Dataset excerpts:
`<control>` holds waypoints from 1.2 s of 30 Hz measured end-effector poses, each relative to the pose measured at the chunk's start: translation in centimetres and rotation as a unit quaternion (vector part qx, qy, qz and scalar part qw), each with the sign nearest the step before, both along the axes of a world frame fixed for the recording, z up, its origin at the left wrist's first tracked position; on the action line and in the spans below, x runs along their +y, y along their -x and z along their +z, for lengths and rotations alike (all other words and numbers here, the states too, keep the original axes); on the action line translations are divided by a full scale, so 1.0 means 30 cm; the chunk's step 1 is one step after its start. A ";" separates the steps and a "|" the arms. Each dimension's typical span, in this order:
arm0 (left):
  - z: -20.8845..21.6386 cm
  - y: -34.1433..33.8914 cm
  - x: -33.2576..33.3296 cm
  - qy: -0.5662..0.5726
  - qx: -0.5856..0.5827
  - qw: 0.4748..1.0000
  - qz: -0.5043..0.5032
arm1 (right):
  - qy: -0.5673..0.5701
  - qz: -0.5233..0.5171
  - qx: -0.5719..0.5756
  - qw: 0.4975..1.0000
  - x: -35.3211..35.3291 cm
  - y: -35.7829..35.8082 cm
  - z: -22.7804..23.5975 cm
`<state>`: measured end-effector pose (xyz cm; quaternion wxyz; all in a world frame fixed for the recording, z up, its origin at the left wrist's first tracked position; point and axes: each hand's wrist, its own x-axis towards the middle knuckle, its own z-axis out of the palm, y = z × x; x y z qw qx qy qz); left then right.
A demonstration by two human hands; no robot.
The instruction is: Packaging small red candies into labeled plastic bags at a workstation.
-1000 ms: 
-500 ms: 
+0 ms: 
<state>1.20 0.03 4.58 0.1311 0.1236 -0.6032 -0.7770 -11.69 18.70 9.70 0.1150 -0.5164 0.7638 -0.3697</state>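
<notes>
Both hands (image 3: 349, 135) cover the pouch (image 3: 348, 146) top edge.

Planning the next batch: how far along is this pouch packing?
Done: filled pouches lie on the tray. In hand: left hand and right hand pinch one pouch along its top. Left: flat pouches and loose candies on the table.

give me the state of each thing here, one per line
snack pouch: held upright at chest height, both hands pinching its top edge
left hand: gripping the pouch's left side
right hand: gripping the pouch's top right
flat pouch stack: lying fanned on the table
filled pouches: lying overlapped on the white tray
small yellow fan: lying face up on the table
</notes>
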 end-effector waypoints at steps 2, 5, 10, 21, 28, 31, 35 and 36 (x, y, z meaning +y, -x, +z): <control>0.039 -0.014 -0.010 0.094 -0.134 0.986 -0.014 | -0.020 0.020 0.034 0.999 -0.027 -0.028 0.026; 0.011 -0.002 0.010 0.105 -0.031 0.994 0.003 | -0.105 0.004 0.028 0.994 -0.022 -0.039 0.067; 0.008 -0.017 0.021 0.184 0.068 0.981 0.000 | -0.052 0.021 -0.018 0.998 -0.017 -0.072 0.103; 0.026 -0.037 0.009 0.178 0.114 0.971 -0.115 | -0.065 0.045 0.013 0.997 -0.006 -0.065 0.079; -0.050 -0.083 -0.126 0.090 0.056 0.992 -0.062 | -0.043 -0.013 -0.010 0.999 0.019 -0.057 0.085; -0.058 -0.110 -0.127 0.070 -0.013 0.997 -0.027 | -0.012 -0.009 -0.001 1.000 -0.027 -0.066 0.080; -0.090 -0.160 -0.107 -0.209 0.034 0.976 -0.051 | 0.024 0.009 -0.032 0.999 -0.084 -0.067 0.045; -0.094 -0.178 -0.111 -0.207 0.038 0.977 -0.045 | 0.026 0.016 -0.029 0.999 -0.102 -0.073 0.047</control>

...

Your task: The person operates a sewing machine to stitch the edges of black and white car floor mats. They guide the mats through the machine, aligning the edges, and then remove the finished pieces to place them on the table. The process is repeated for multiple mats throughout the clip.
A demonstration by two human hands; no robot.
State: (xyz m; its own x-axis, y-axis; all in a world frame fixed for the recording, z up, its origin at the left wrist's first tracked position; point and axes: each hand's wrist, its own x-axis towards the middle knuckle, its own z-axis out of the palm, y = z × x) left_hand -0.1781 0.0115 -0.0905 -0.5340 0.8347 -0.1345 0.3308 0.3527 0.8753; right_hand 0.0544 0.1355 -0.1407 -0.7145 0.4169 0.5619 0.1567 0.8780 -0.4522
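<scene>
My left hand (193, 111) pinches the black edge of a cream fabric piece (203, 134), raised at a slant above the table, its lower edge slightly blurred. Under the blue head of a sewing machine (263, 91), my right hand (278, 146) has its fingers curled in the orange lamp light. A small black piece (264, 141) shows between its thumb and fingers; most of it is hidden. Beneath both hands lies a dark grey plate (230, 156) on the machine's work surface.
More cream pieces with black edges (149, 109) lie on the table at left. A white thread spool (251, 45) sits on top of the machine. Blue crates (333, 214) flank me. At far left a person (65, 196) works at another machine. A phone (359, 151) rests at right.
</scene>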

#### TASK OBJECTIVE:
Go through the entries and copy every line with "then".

#### COMPLETED EXERCISE:
`<state>`: measured end-effector pose (xyz cm; quaternion wxyz; all in a world frame fixed for the recording, z up, its origin at the left wrist's first tracked position; point and axes: each hand's wrist, its own x-axis towards the middle knuckle, its own z-axis out of the palm, y = z × x; x y z qw qx qy qz); left then right.
Your task: The person operates a sewing machine to stitch the edges of black and white car floor mats. They guide the mats through the machine, aligning the edges, and then remove the finished pieces to place them on the table. The process is repeated for multiple mats throughout the clip.

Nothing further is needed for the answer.